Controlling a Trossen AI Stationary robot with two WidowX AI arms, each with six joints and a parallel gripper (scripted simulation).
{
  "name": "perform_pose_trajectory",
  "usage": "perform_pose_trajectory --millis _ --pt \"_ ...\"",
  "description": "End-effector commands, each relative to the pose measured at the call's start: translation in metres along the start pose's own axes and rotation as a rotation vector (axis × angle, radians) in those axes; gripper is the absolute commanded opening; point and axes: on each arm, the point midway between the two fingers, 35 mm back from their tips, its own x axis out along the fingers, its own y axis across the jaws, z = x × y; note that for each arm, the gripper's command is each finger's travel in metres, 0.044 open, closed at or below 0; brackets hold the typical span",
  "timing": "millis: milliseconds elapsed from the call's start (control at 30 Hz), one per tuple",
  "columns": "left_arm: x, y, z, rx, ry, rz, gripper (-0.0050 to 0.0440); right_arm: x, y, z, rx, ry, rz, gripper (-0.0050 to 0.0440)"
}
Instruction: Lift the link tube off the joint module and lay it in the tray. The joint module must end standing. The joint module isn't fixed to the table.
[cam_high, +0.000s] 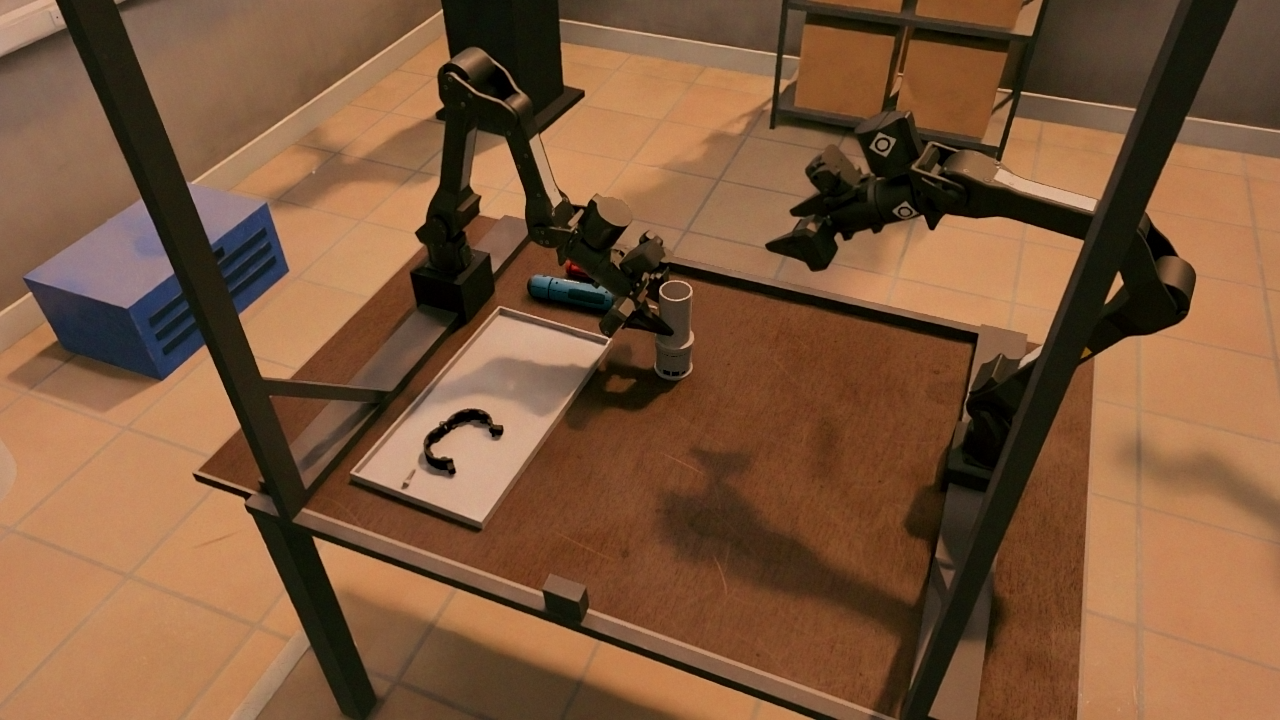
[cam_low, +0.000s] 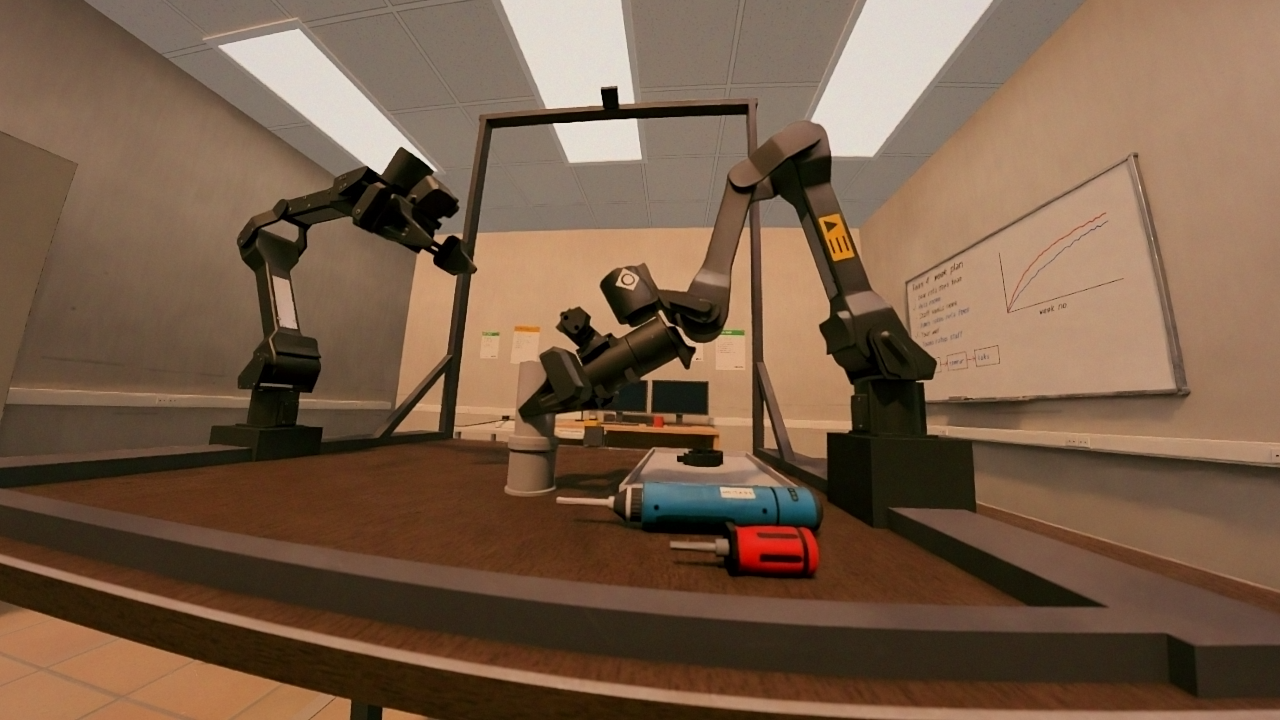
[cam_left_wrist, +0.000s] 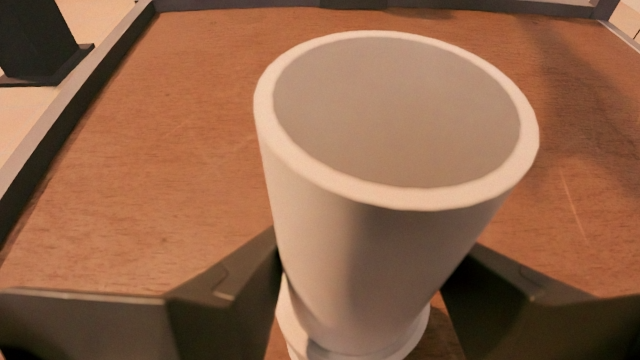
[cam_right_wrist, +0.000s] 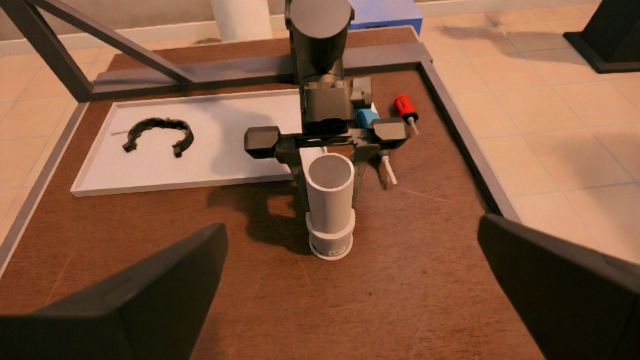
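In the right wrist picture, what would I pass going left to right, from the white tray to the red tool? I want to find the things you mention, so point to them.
White tray (cam_high: 546, 380) (cam_right_wrist: 240, 112) → upright pale tube (cam_high: 675, 313) (cam_low: 530, 394) (cam_left_wrist: 370, 240) (cam_right_wrist: 331, 207) → red-handled screwdriver (cam_low: 774, 550) (cam_right_wrist: 405, 106)

"week no" on the whiteboard (cam_low: 1065, 358)
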Motion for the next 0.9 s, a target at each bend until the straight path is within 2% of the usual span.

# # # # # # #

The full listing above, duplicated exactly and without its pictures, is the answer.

Controlling a Trossen AI Stationary robot with two WidowX AI arms, each with six joints and a parallel gripper (scripted simulation).
{
  "name": "perform_pose_trajectory",
  "usage": "perform_pose_trajectory --millis _ --pt \"_ ...\"",
  "description": "End-effector commands, each relative to the pose measured at the call's start: translation in metres along the start pose's own axes and rotation as a rotation vector (axis × angle, radians) in those axes; gripper is the absolute commanded opening; point and axes: on each arm, the point midway between the two fingers, 35 mm back from their tips, its own x axis out along the fingers, its own y axis across the jaws, z = x × y; note that for each arm, the gripper's command is each finger's travel in metres, 0.044 open, closed at or below 0; brackets hold the typical span",
  "timing": "millis: milliseconds elapsed from the call's start (control at 30 Hz), one per tuple",
  "columns": "left_arm: x, y, z, rx, ry, rz, gripper (-0.0050 to 0.0440); right_arm: x, y, z, rx, ry, rz, gripper (-0.0050 to 0.0440)"
}
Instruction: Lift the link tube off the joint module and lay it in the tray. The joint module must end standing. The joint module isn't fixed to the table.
[cam_high, +0.000s] 
[cam_low, +0.000s] 
[cam_left_wrist, +0.000s] 
[cam_right_wrist, +0.000s] 
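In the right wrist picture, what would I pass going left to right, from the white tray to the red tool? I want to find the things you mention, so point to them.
White tray (cam_high: 546, 380) (cam_right_wrist: 240, 112) → upright pale tube (cam_high: 675, 313) (cam_low: 530, 394) (cam_left_wrist: 370, 240) (cam_right_wrist: 331, 207) → red-handled screwdriver (cam_low: 774, 550) (cam_right_wrist: 405, 106)

"week no" on the whiteboard (cam_low: 1065, 358)
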Motion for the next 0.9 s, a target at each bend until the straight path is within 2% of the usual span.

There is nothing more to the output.